# [Saved data entries]

[Start of Attachment]

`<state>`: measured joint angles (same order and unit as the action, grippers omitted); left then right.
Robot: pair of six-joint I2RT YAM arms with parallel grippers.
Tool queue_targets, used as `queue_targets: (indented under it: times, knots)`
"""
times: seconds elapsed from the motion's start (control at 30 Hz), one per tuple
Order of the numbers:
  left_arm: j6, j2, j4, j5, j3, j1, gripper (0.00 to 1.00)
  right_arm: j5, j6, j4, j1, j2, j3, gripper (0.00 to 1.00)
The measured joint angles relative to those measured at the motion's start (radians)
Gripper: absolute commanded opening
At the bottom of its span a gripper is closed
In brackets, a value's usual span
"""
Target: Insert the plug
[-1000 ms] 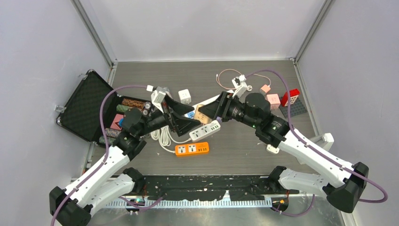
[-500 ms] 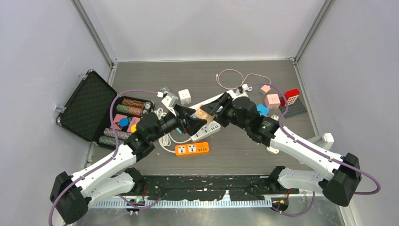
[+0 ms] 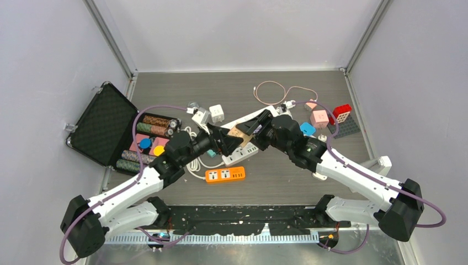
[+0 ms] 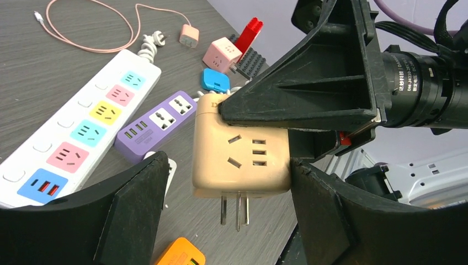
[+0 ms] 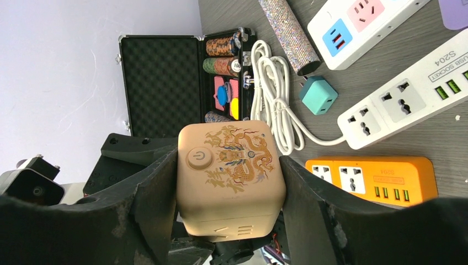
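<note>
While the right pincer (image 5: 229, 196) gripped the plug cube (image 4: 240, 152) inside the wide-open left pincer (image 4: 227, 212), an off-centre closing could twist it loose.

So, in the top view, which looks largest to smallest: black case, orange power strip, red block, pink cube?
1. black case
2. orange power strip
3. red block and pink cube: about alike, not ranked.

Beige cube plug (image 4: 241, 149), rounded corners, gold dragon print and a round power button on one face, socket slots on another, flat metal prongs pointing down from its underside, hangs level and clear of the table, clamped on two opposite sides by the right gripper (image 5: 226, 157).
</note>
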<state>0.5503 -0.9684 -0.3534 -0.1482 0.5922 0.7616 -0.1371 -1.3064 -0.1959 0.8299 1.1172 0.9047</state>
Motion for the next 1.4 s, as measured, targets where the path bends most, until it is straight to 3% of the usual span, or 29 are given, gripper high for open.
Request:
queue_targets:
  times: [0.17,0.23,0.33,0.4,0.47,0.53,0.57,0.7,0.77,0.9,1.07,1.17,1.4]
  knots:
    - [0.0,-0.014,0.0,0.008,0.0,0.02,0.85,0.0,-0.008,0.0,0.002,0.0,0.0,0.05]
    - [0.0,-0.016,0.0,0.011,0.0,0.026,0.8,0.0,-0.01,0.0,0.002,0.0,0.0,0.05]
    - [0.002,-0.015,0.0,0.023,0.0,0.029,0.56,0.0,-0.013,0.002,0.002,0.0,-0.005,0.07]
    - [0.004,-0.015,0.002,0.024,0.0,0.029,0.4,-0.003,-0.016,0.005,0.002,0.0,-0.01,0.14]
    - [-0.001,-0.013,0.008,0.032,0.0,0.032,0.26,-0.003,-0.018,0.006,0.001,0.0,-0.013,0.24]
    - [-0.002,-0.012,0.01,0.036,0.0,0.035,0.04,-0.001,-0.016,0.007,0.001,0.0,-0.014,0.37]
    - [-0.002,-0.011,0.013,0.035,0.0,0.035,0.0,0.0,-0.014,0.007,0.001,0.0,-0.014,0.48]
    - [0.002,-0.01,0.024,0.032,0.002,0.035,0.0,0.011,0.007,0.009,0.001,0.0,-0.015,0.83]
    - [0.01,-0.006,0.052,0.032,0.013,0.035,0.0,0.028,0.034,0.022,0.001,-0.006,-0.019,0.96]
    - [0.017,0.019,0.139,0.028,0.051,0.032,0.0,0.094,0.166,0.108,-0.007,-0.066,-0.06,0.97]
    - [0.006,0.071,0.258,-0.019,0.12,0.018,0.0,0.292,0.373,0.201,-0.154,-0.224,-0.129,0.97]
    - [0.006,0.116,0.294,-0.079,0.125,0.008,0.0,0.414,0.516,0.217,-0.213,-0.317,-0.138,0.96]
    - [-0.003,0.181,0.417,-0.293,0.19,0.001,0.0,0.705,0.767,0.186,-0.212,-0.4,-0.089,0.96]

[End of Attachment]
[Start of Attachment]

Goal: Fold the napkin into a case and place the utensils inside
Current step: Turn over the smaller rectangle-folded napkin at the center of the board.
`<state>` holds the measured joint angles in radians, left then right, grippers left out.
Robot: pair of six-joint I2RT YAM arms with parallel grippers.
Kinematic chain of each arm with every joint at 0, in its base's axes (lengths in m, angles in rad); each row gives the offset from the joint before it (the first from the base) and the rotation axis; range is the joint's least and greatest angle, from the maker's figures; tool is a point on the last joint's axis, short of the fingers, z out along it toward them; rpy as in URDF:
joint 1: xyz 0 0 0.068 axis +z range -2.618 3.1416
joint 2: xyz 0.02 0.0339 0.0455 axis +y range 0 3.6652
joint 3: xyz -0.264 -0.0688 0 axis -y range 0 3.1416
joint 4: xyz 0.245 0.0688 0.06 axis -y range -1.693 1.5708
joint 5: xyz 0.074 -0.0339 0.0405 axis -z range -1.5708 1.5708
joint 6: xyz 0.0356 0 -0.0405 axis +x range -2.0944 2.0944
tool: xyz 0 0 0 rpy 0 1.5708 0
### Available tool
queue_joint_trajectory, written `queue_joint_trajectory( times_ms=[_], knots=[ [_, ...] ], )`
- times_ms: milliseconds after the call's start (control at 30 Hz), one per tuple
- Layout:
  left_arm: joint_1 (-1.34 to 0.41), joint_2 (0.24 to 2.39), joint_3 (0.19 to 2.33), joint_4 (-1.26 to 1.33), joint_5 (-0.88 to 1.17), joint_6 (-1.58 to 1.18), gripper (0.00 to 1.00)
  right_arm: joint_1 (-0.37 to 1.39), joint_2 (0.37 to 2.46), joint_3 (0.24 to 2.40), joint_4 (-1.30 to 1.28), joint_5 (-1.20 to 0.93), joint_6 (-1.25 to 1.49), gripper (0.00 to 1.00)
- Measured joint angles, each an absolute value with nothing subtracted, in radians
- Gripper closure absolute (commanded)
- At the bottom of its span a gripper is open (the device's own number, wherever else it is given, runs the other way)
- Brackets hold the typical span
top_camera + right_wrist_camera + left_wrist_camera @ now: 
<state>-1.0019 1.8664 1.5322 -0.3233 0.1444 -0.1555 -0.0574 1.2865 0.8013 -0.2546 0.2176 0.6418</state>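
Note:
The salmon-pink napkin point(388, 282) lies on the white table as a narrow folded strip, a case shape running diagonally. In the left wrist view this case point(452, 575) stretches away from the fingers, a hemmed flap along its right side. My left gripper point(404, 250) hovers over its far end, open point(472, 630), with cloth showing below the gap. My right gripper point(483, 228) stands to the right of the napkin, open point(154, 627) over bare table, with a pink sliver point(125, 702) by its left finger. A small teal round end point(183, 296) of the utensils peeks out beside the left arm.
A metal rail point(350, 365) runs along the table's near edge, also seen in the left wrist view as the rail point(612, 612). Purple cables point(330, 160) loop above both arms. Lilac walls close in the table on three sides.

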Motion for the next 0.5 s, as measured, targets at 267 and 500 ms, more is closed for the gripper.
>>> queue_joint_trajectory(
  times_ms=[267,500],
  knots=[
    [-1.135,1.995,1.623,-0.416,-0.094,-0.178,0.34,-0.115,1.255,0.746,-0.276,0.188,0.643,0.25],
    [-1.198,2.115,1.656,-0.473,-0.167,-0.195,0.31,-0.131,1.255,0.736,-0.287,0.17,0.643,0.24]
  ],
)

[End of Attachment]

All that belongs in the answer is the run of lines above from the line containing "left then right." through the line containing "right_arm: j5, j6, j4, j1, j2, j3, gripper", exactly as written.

`<state>`: measured joint angles (same order and unit as the action, grippers omitted); left then right.
Robot: pair of six-joint I2RT YAM arms with parallel grippers.
Tool queue_targets, used as `queue_targets: (indented under it: times, knots)`
"""
times: seconds elapsed from the motion's start (control at 30 Hz), one per tuple
Order of the numbers:
  left_arm: j6, j2, j4, j5, j3, j1, gripper (0.00 to 1.00)
  right_arm: j5, j6, j4, j1, j2, j3, gripper (0.00 to 1.00)

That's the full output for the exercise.